How Disease Models can reduce late phase attrition rate to half by 2015
Joga Gobburu
FDA
Only 5% of new molecules make it to the market in oncology, lowest compared to other therapeutic areas. Yet, cancer is one of the leading causes of deaths in US, and non-small cell lung cancer (NSCLC) being the top cause within cancer deaths. Given the urgent need for more effective NSCLC treatments and the low yield drug development, we elected to understand risk factors for death in patients with NSCLC and whether anticancer drug activity can be characterized more precisely early in clinical development based on predictive biomarker, such as tumor size. This knowledge might then aid drug developers to better screen drug molecules, design trials and select doses. Four registration trials for NSCLC provided nine different regimens that are either first-line or second-line treatments for locally advanced or metastatic NSCLC. Tumor size dynamic data were described with a disease model that incorporates both the tumor growth property and the regimen's anti-tumor activity. Patient survival times were described with a parametric survival model that includes various risk factors and tumor size change as predictors. Among 11 potential risk factors for survival, ECOG score and baseline tumor size were found to be significantly related to survival in almost all regimens.

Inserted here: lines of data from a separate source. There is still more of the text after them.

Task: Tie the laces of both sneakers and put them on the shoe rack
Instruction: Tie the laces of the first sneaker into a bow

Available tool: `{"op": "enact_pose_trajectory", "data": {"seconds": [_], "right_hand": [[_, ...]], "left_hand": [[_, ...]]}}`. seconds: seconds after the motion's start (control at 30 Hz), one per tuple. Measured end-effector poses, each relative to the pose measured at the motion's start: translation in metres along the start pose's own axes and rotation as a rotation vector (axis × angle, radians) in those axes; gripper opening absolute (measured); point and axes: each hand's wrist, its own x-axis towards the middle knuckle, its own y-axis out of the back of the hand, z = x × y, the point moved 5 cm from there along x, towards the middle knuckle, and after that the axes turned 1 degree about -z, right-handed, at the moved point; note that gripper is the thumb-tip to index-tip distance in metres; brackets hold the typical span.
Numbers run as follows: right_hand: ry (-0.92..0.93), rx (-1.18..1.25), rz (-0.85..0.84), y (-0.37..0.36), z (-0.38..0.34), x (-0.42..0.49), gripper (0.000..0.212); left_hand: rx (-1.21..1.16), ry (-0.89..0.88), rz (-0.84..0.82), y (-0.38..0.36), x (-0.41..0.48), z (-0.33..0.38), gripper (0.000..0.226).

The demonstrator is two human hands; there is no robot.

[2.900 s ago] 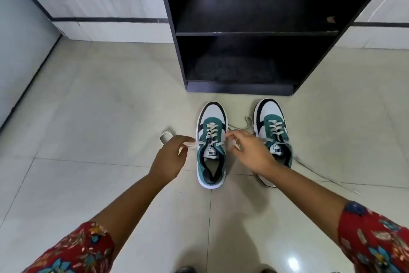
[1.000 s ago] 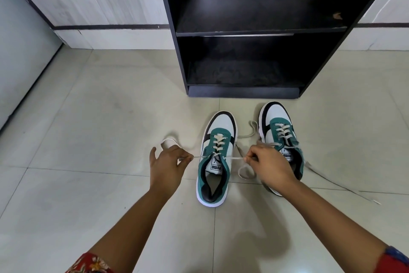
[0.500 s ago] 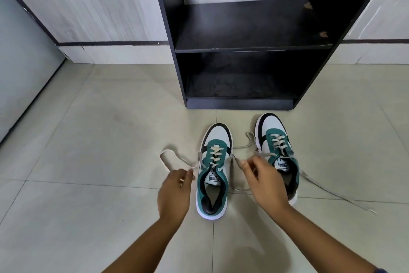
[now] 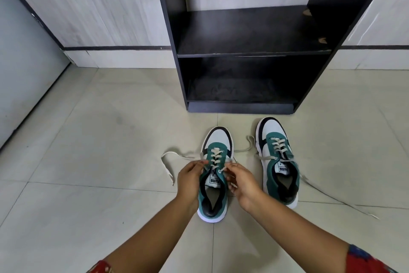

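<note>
Here, beige tile floor (image 4: 88, 206), black rack (image 4: 250, 51) against wall; both grips pinching laces (image 4: 215, 157).

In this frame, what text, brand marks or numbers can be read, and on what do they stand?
"PUMA" on the tongue label of the left sneaker, seen upside down.
"PUMA" on the tongue label of the right sneaker, also upside down.
No readable text on the shoe rack, floor or walls.

Sneakers (image 4: 277, 162) and rack (image 4: 243, 107) on floor (image 4: 88, 140)
</note>
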Motion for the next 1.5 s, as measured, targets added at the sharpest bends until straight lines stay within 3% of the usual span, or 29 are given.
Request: {"op": "enact_pose_trajectory", "data": {"seconds": [0.2, 0.3, 0.43, 0.63, 0.73, 0.83, 0.97, 1.07, 1.17, 1.27, 1.37, 1.43, 1.5], "right_hand": [[-0.045, 0.280, 0.046, 0.004, 0.015, 0.003, 0.025], [-0.078, 0.260, 0.030, 0.003, 0.014, 0.003, 0.030], [0.060, -0.074, -0.115, 0.004, -0.012, -0.001, 0.029], [0.594, -0.625, -0.188, -0.019, -0.063, -0.025, 0.025], [0.782, -0.869, -0.220, -0.027, -0.081, -0.039, 0.023], [0.824, -0.850, -0.194, -0.024, -0.094, -0.049, 0.014], [0.813, -0.682, -0.229, -0.015, -0.093, -0.059, 0.008], [0.980, -0.904, -0.117, -0.012, -0.088, -0.065, 0.011], [1.073, -1.135, 0.076, -0.014, -0.079, -0.064, 0.030], [1.096, -1.091, 0.080, -0.025, -0.067, -0.067, 0.045], [0.970, -0.960, 0.018, -0.030, -0.064, -0.065, 0.029], [0.914, -0.881, 0.015, -0.026, -0.070, -0.060, 0.014], [0.826, -0.616, -0.025, -0.017, -0.079, -0.054, 0.023]], "left_hand": [[-0.169, 0.195, 0.061, 0.003, -0.009, -0.014, 0.023], [-0.116, 0.170, 0.039, 0.004, -0.009, -0.010, 0.024], [0.105, -0.153, -0.087, -0.001, -0.006, 0.005, 0.022], [0.433, -0.656, -0.351, -0.008, -0.008, 0.042, 0.037], [0.574, -0.743, -0.430, -0.013, -0.004, 0.052, 0.038], [0.751, -0.909, -0.339, -0.012, -0.002, 0.061, 0.038], [0.918, -1.101, -0.174, -0.007, -0.008, 0.070, 0.023], [1.079, -1.174, -0.051, -0.009, -0.014, 0.074, 0.033], [1.066, -1.026, -0.055, -0.010, -0.017, 0.081, 0.029], [0.867, -0.759, -0.183, -0.014, -0.011, 0.084, 0.041], [0.796, -0.685, -0.241, -0.015, -0.011, 0.089, 0.036], [0.787, -0.699, -0.168, -0.010, -0.012, 0.090, 0.036], [0.763, -0.728, -0.032, 0.001, -0.013, 0.093, 0.039]]}}
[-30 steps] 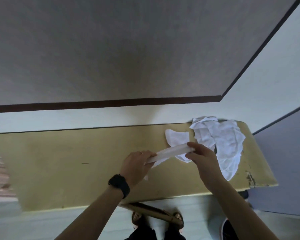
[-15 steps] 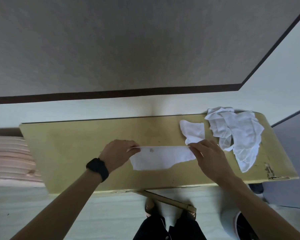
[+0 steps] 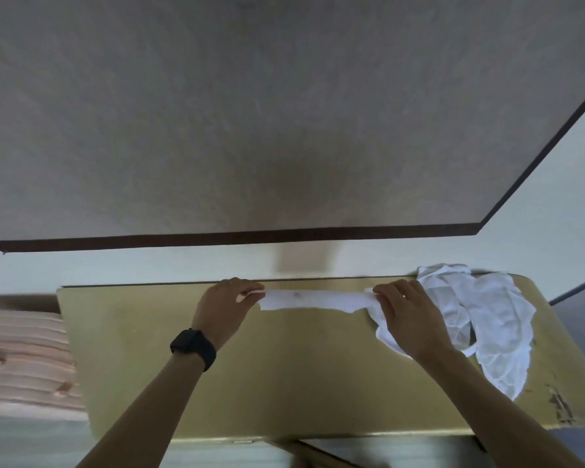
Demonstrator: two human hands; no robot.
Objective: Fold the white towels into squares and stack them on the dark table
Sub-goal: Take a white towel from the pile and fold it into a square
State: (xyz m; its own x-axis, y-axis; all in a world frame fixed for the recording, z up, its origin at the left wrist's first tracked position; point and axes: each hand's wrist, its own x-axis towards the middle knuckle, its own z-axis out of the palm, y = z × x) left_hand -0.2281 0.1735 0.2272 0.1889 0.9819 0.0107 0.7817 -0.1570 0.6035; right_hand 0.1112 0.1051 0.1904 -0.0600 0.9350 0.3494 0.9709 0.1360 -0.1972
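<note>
Since half a second ago both hands have carried the white towel point(image 3: 311, 300) from the middle of the yellow table point(image 3: 284, 376) to its far edge, and the strip showing between them has grown narrower. The left hand point(image 3: 225, 307), with a black watch point(image 3: 193, 347) on its wrist, pinches the towel's left end at that edge. The towel runs taut along the edge to the right hand point(image 3: 409, 315), which pinches its right end. A second white piece point(image 3: 382, 329) peeps out beneath the right hand, and the loose pile of unfolded towels point(image 3: 500, 319) lies at the far right corner. I judge this a lengthwise fold being drawn tight. It is not yet a square, and stacking on the dark table point(image 3: 284, 130) beyond is still to come.
</note>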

The disease model describes the longitudinal tumor size data fairly well, especially for early weeks after treatment initiation. The survival model based on one regimen predicted the survival outcomes for the other eight regimens reasonably well despite that these regimens have different mechanism of actions and were studied in different trials.
The drug effects on tumor size from early clinical trials in conjunction with the NSCLC model can be applied to screen compounds, simulate NSCLC clinical trials to optimize designs leading to more successful registration trials.